- Date: 15 – 21 July
- Edition: 19th (men) 15th (women)
- Category: ATP Challenger Tour ITF Women's World Tennis Tour
- Surface: Hard / Outdoor
- Location: Astana, Kazakhstan

Champions

Men's singles
- Dimitar Kuzmanov

Women's singles
- Tatiana Prozorova

Men's doubles
- Egor Agafonov / Ilia Simakin

Women's doubles
- Anastasia Gasanova / Ekaterina Shalimova
- ← 2023 · President's Cup · 2025 →

= 2024 President's Cup =

The 2024 President's Cup was a professional tennis tournament played on outdoor hard courts.
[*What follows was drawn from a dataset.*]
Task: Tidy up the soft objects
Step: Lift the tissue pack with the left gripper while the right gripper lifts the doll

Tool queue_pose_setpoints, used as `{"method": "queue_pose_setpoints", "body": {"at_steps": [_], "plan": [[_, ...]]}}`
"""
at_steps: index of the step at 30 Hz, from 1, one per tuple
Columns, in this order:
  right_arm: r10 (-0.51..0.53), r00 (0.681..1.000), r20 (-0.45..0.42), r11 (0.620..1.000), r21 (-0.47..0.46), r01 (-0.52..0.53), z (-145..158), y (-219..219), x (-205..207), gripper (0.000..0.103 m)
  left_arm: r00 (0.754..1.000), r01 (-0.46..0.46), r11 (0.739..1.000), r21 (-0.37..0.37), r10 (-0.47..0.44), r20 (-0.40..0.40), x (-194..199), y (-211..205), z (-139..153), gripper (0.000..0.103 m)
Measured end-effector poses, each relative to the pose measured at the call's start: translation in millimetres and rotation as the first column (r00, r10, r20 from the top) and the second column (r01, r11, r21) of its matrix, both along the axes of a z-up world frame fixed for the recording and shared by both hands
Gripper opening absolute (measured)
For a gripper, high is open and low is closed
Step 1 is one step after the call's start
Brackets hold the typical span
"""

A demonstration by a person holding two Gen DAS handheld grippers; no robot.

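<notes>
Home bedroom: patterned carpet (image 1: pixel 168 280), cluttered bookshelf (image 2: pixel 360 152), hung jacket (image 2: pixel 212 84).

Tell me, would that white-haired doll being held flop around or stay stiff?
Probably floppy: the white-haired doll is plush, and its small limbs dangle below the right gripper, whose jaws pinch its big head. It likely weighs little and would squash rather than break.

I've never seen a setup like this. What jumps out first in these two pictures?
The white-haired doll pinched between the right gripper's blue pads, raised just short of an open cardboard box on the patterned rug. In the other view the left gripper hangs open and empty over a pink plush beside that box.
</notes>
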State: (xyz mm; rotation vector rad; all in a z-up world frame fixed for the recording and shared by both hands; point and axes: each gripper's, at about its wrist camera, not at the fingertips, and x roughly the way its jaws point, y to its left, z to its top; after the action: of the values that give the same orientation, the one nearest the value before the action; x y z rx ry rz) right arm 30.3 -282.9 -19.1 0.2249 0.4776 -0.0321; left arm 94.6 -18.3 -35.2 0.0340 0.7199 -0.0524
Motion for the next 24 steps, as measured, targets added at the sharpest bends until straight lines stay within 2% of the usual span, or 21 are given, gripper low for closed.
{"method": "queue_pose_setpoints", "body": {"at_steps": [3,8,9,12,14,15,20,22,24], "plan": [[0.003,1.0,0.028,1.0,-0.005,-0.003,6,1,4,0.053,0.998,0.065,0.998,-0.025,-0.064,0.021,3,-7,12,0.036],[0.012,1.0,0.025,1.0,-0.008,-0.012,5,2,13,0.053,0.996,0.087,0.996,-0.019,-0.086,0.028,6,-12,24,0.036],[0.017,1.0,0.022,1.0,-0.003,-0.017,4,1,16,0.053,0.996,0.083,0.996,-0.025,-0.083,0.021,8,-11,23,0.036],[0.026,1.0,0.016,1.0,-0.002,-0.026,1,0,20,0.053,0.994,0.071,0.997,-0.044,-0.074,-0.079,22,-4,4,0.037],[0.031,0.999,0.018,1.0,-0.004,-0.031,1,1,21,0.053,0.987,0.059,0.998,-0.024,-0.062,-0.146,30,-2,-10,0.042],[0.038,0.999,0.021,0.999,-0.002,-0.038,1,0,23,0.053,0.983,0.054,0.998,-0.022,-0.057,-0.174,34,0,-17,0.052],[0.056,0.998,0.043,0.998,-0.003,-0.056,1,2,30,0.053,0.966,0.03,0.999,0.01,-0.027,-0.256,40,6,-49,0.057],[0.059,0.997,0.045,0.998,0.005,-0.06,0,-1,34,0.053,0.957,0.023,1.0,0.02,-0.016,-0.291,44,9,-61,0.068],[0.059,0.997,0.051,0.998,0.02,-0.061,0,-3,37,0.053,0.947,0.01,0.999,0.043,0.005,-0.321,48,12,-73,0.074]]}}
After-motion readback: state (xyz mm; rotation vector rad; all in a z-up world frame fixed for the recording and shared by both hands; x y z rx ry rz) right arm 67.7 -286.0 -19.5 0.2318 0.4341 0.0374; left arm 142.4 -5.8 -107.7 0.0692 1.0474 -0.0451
It was the 19th edition of the men's tournament which was part of the 2024 ATP Challenger Tour, and the 15th edition of the women's tournament which was part of the 2024 ITF Women's World Tennis Tour. It took place in Astana, Kazakhstan between 15 and 21 July 2024.

==Champions==

===Men's singles===

- BUL Dimitar Kuzmanov def. GEO Saba Purtseladze 6–4, 6–3.

===Men's doubles===

- Egor Agafonov / Ilia Simakin def. UZB Denis Istomin / Evgeny Karlovskiy 6–4, 6–3.

===Women's singles===
- Tatiana Prozorova def. Alexandra Shubladze, 7–5, 6–7^{(5–7)}, 6–1

===Women's doubles===
- Anastasia Gasanova / Ekaterina Shalimova def. Vitalia Diatchenko / KAZ Zhanel Rustemova, 7–6^{(7–4)}, 2–6, [10–7]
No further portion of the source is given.